- _Aim of the task_:
Up to and including the line with "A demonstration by", restate every line of the records below word for word, from the first line on, leaving out the pictures.

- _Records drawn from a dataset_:
= Beginning of Section =

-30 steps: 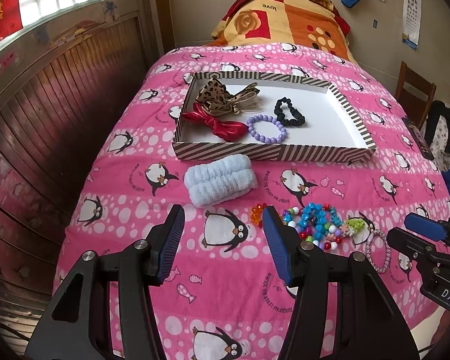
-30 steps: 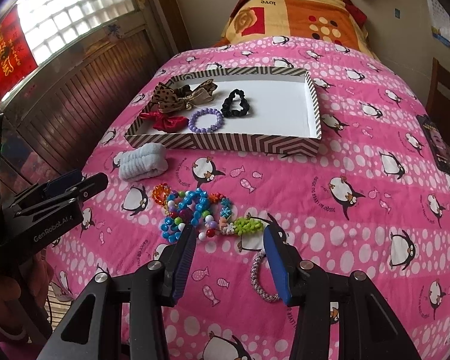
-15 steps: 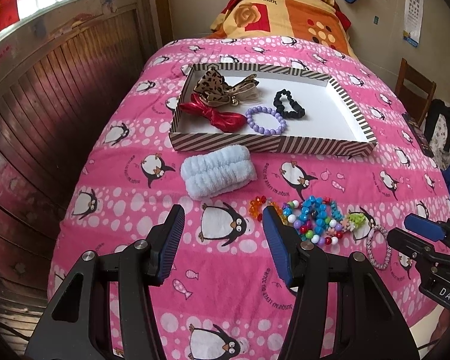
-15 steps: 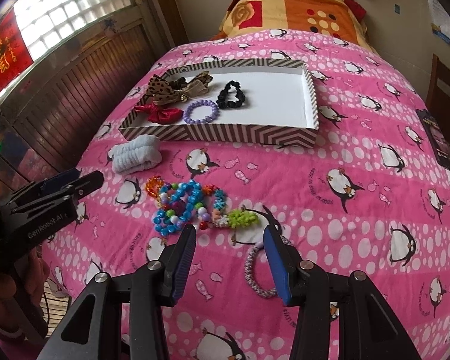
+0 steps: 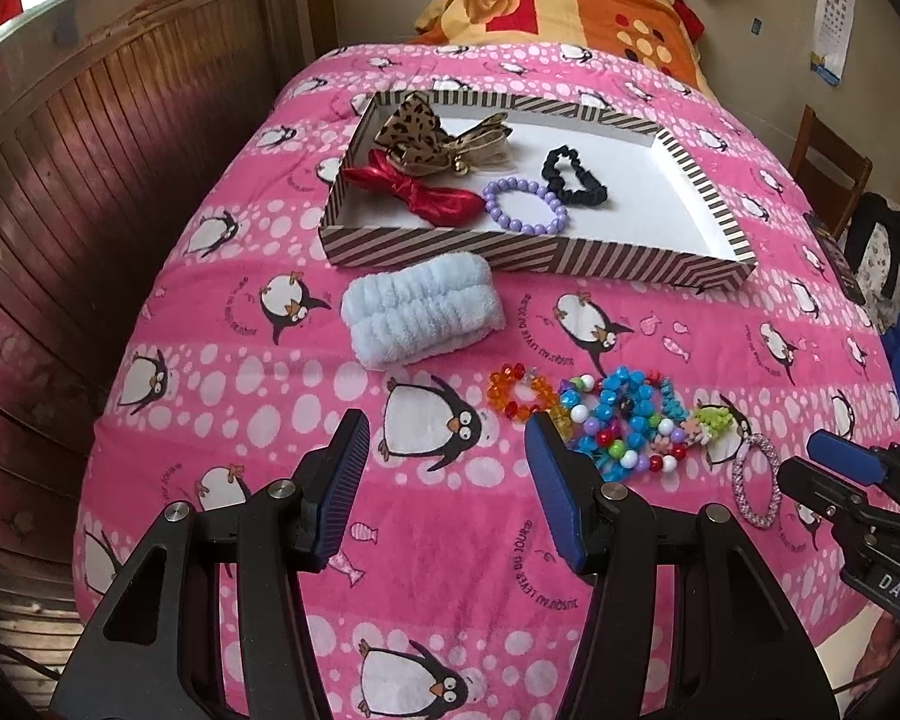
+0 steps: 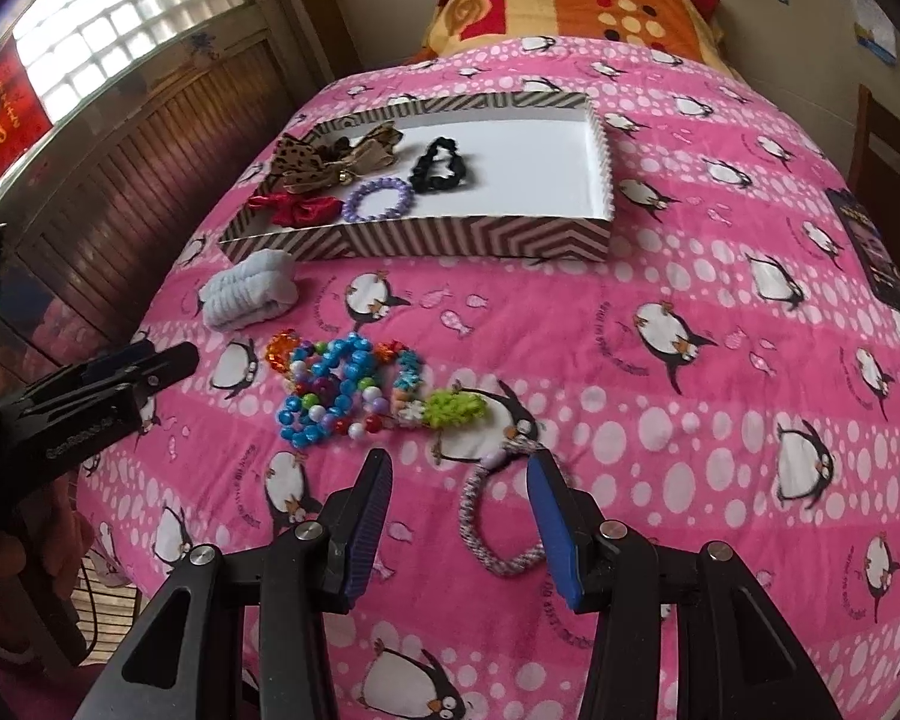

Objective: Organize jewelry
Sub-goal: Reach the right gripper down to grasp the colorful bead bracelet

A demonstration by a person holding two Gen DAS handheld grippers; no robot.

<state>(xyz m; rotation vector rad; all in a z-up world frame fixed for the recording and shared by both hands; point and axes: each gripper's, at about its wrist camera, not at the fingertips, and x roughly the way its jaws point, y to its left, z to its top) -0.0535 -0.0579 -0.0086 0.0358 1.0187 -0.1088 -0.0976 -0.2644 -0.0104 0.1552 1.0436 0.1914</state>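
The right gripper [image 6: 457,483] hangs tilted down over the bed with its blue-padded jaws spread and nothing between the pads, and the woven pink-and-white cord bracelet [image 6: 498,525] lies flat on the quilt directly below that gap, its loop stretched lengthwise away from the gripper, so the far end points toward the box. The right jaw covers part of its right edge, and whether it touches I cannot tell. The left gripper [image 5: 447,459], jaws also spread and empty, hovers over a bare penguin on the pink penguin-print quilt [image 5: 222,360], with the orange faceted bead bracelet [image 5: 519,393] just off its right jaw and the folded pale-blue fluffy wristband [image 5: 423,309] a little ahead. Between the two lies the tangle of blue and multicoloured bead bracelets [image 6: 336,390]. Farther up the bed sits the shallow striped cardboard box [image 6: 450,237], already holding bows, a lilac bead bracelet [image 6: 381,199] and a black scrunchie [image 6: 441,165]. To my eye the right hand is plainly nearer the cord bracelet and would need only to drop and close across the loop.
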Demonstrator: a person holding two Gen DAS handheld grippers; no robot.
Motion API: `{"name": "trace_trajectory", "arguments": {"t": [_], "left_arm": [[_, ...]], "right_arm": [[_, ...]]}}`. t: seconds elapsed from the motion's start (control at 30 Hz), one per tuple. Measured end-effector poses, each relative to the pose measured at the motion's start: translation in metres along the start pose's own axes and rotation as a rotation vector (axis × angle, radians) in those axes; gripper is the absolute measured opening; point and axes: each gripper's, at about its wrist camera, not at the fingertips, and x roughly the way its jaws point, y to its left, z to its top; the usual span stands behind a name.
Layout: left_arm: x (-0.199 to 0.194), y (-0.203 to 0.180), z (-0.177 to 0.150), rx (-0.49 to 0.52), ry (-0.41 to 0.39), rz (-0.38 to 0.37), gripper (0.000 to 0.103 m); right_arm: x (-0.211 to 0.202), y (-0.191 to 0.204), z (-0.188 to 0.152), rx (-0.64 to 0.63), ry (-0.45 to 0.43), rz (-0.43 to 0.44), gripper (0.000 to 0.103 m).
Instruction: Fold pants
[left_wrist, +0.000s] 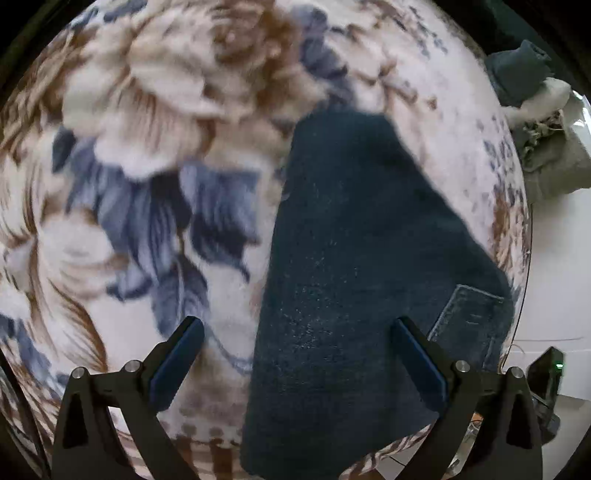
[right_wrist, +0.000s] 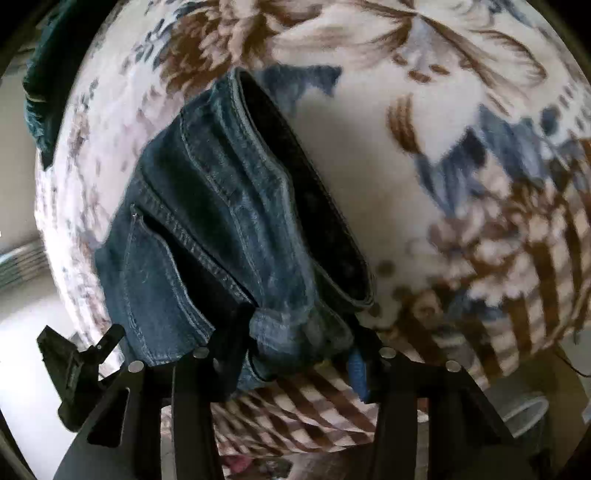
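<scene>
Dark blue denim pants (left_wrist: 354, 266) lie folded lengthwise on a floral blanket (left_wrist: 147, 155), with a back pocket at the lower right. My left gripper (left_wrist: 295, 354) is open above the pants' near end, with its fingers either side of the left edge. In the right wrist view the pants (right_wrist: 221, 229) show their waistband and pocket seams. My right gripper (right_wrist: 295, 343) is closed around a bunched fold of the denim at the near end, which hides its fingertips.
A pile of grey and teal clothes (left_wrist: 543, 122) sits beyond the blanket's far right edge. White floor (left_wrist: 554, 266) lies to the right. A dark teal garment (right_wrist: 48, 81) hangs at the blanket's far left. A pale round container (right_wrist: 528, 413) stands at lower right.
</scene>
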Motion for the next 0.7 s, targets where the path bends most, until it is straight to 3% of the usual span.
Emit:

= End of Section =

- _Your response_:
-30 steps: 
-30 steps: 
-15 steps: 
-15 steps: 
+0 steps: 
+0 steps: 

Objective: Organize jewelry
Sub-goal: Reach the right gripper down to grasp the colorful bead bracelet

A demonstration by a person holding two Gen DAS handheld grippers; no robot.

Work on the exercise is now concluded.